How Unreal Engine Simulation for Vehicle Dynamics Blockset Works

The vehicle dynamics models run programmable maneuvers in a photorealistic 3D visualization environment. Vehicle Dynamics Blockset™ integrates the 3D simulation environment with Simulink^® so that you can query the world around the vehicle for virtually testing perception, control, and planning algorithms. The Vehicle Dynamics Blockset visualization environment uses the Unreal Engine^® by Epic Games^®.

Understanding how this simulation environment works can help you troubleshoot issues and customize your models.

Note

Simulating models in the 3D visualization environment requires Simulink 3D Animation™.

Communication with 3D Simulation Engine

When you run your algorithms using Simulink 3D Animation, MATLAB^® and Simulink co-simulate the algorithms with the 3D simulation engine through, lock-step mechanism. The lock-step mechanism is a synchronization approach where the simulation progresses in fixed time steps, and the two simulation engines, either MATLAB or Simulink and the 3D simulation engine, run sequentially. One simulation engine waits while the other simulation engine proceeds, so each simulation produces consistent results.

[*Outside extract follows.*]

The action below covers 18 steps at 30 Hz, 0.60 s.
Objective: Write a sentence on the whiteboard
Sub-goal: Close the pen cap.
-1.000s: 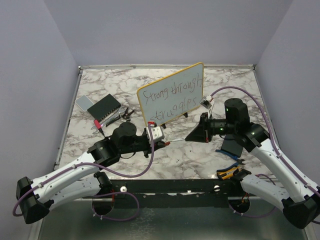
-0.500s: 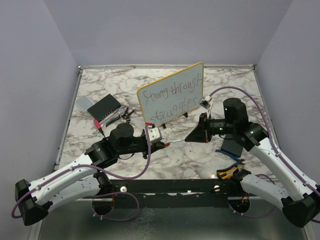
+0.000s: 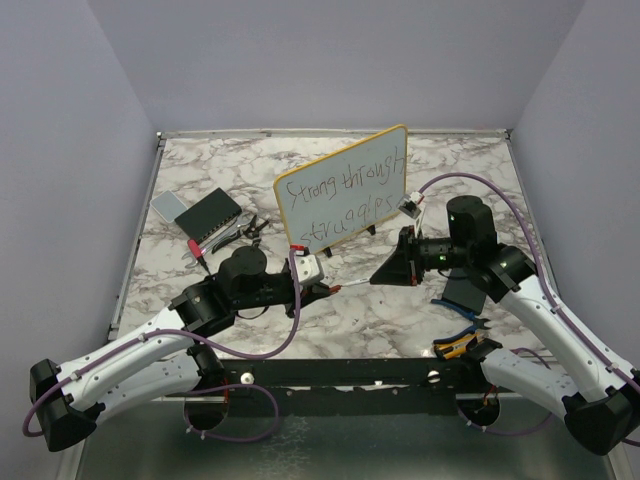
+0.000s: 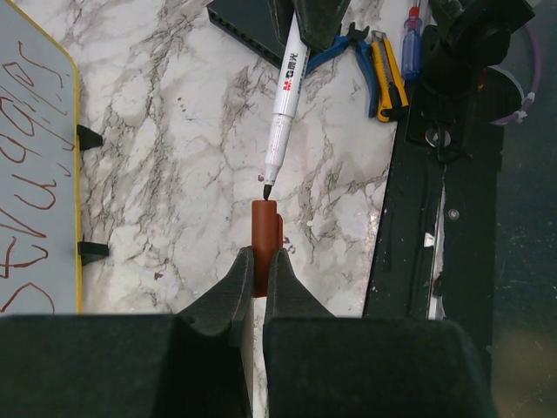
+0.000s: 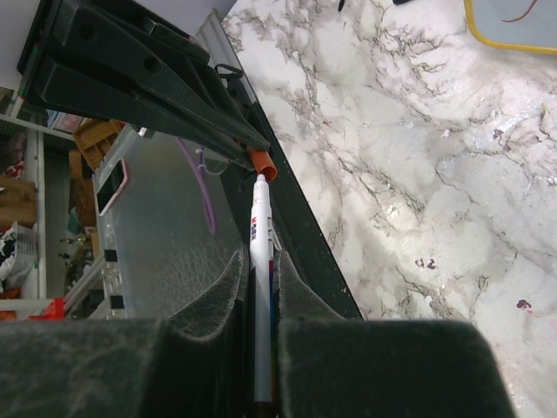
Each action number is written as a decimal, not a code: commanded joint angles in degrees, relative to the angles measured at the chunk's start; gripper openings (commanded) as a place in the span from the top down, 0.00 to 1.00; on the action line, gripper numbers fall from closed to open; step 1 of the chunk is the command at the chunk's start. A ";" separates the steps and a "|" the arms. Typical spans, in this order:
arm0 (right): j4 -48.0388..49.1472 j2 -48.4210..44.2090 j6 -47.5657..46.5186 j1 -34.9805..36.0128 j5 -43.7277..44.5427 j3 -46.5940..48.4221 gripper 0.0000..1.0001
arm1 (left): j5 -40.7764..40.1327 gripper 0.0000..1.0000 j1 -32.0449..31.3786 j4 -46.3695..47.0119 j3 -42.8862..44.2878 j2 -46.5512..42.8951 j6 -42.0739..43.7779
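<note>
The whiteboard (image 3: 340,190) stands tilted at the table's middle back, and its edge shows in the left wrist view (image 4: 35,174). The sentence (image 3: 345,182) fills it in two handwritten lines. In front of the board my left gripper (image 3: 325,289) is shut on a red marker cap (image 4: 264,235). My right gripper (image 3: 383,274) is shut on a white marker (image 5: 259,261), pointing left. The marker's dark tip (image 4: 268,187) sits right at the cap's open end, in line with it. I cannot tell whether they touch.
A dark box (image 3: 208,215), a small grey slab (image 3: 167,205) and a red-handled tool (image 3: 196,252) lie at the left. A black slab (image 3: 465,292) and yellow and blue hand tools (image 3: 455,345) lie near the right arm's base, by the table's front edge (image 4: 435,218).
The left arm has shifted slightly leftward at its wrist. The cap and the marker tip stay end to end, and the right arm has barely moved.
</note>
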 commanded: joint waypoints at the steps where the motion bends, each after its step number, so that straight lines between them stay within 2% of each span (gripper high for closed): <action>1: 0.03 0.36 0.29 -0.12 -1.51 -0.33 0.99 | 1.92 1.00 0.21 1.58 -0.80 -1.18 -0.62; 12: 0.02 0.10 0.32 -0.17 -1.52 -0.48 0.99 | 2.08 1.00 0.25 1.85 -0.84 -1.64 -0.68; 18: 1.78 1.05 0.71 -0.15 -4.84 -1.19 0.99 | 2.94 1.00 0.25 2.06 -0.65 -1.53 -0.13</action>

During each simulation step:

MATLAB or Simulink configures the initial settings of the 3D environment, including actor transformations and properties and the custom scene viewpoint. MATLAB or Simulink also determines the configuration parameters of the 3D environment and the actors using the 3D simulation engine feedback.
The co-simulation framework sends data from MATLAB or Simulink to the 3D simulation engine.
The co-simulation framework sends a command signal to the 3D simulation engine indicating the end of data transfer.
The 3D simulation engine executes the simulation. The 3D simulation engine configures the 3D environment and the actors based on the data from MATLAB or Simulink, then provides updated information about the 3D environment and the actors.
The co-simulation framework sends data from the 3D simulation engine to MATLAB or Simulink.
The co-simulation framework sends an acknowledge signal to MATLAB or Simulink, indicating the end of data transfer from the 3D simulation engine.

Block Execution Order

During simulation, the 3D simulation blocks follow a specific execution order:

The vehicle blocks initialize the vehicles and send their X, Y, and Yaw signal data to the Simulation 3D Scene Configuration block.
The Simulation 3D Scene Configuration block receives the vehicle data and sends it to the sensor blocks.
The sensor blocks receive the vehicle data and use it to accurately locate and visualize the vehicles.

The Priority property of the blocks controls this execution order. To access this property for any block, right-click the block, select Properties, and click the General tab. By default, Simulation 3D Vehicle with Ground Following blocks have a priority of -1, Simulation 3D Scene Configuration blocks have a priority of 0, and sensor blocks have a priority of 1.

If your sensors are not detecting vehicles in the scene, it is possible that the 3D simulation blocks are executing out of order. Try updating the execution order and simulating again. For more details on execution order, see Control and Display Execution Order.

Also be sure that all 3D simulation blocks are located in the same subsystem. Even if the blocks have the correct Priority settings, if they are located in different subsystems, they still might execute out of order.